Teachers, it is true, have to develop creative strategies to manage the many variables that influence this desired learning. The question is that many of them are external learning factors outside the learner and related with the space, the localization, where this learning is developed. The physical and relational proximity between students and teachers generates several advantages in the form of exchange, communication, collaboration and interdependency processes. So, the classroom is the space where all these things happen and the sphere of influence of the teacher.
The innovative learning classroom
An “innovative learning classroom” is a spatial learning system which empowers the advantages of a shared space, physical proximity and knowledge spillovers, and also of motivation and relational forces. As can be seen in Figure 1, the students are organised in learning teams where agglomeration economies operate. The spatial concentration of learning activities generates positive effects on the other individual students and groups. What’s more, each student receives knowledge from the environment in which he or she learns. This derives from proximity, diversification, and interaction with the other agents of that environment. So, collaborative learning is the more convenient organizational form to take maximun advantages of the physical and relational proximity.
This type of learning systems, to become really innovative, needs to be dynamic and full of life; the students work out their own knowledge together, exploiting all the possibilities of the physical and relational space.
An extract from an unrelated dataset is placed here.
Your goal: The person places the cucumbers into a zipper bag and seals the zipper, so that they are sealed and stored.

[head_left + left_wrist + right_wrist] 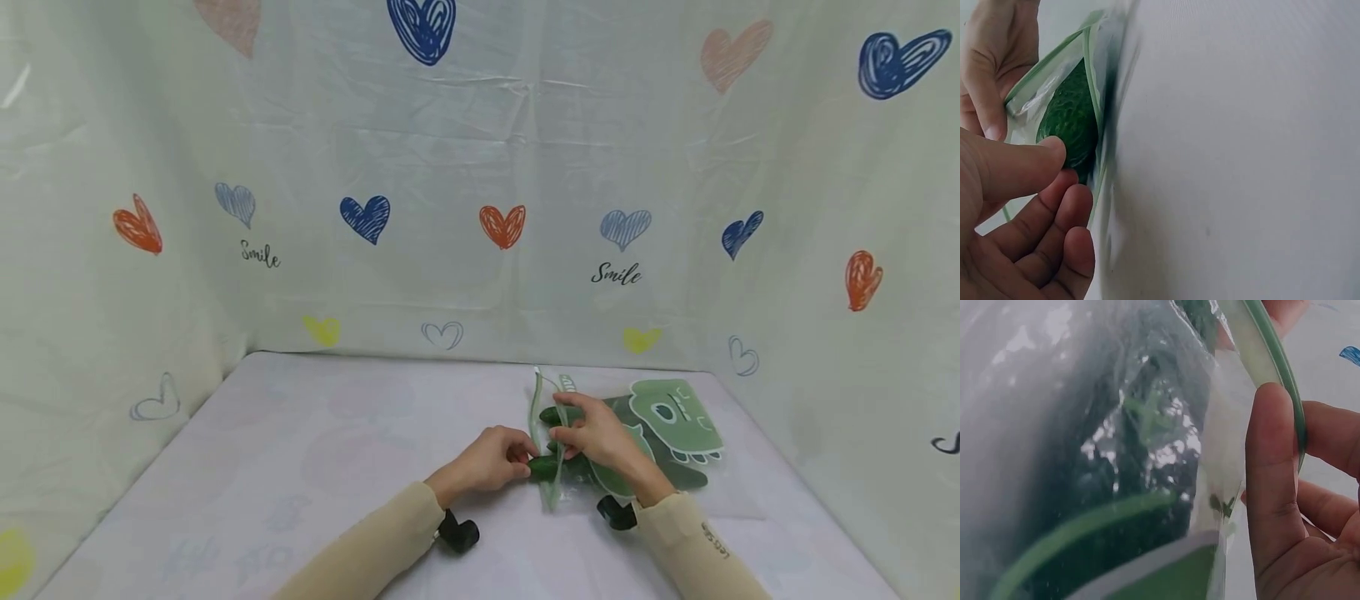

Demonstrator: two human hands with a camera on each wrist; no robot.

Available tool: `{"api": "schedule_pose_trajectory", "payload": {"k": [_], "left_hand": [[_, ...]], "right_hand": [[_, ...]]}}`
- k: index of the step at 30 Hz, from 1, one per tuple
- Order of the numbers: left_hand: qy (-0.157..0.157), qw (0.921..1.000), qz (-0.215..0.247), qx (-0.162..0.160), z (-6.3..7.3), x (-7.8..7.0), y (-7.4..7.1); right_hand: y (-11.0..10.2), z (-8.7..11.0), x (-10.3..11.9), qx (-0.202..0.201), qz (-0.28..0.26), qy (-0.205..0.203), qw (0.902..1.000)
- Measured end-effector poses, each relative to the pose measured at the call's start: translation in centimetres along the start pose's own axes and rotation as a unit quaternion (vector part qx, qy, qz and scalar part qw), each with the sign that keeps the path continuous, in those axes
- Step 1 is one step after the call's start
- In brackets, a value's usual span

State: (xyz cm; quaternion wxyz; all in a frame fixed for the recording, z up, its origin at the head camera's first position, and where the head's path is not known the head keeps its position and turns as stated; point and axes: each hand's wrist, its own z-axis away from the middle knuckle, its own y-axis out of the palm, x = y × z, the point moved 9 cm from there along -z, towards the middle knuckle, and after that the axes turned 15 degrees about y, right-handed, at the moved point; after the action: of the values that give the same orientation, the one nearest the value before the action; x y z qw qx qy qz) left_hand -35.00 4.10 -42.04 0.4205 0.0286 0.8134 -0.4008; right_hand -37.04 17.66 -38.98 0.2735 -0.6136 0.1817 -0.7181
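Observation:
A clear zip bag (675, 417) printed with a green cartoon creature lies on the table with several cucumbers inside, its mouth facing left. At that mouth my left hand (483, 460) pinches the near end of a cucumber (543, 468) between thumb and fingertips. Most of this cucumber (1072, 119) lies within the bag's opening in the left wrist view. My right hand (603, 433) holds the upper edge of the opening, its thumb and fingers on the green zip strip (1272, 350). Another cucumber (552, 416) pokes toward the mouth farther back.
A white table (375, 433) spreads to the left of the bag. Behind and beside it hangs a pale curtain (450, 150) printed with hearts. Black wrist cameras (459, 533) hang under both sleeves near the tabletop.

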Motion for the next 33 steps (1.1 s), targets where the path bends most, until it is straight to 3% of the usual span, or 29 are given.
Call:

That’s why active methodologies are the main option for teaching.
The space and all the relationships generated in it have to be well organised. For that to happen, the assessment procedures play a crucial role. It is well known how students could be pushed to certain types of learning with a strategic use of assessment. So, clear rules, norms and procedures are fundamental for the good running of the system. Well-established authority relationships, founded in shared and clear evaluation criteria, make easier formative assessment: feedback and supervision of learning processes and products avoiding the pressure of grading.
So, collaborative learning, active methodologies and strategic assessment procedures combine in a relational space to foster learning. The learning groups and the teaching team are involved in a complex system with its own dimensions and atmospheres which make high quality learning much easier.
The teacher as a manager
The central question is whether the teacher can manage this mechanism, taking the most effective decisions, and transforming the learning space into an innovative learning classroom. For that reason, this type of classroom can be described with three dimensions (physical, organizational and virtual) and three atmospheres (relational, assessment and methodological). And the teacher has to be extremely creative to deal with all the variables involved and to take a huge amount of important decisions to manage this fantastic world.
Teachers perhaps have to take decisions in the different dimensions about ergonomic conditions in the classroom and didactic and technologic resources; about the use of new technologies in the development of the course; about the organizational rules and it implementation trying to create a “course culture”. As well, they have to decide a lot of things in the three dimensions present in the innovative learning classroom: how to design the course; the use of the tasks and activities to give added value to attendance at classes; how to manage collaborative learning; deal with motivation and feedback forces; manage power relationships; plan the structure, instruments and criteria of assessment…and much more to transform a traditional classroom into a space where students can became creative learners.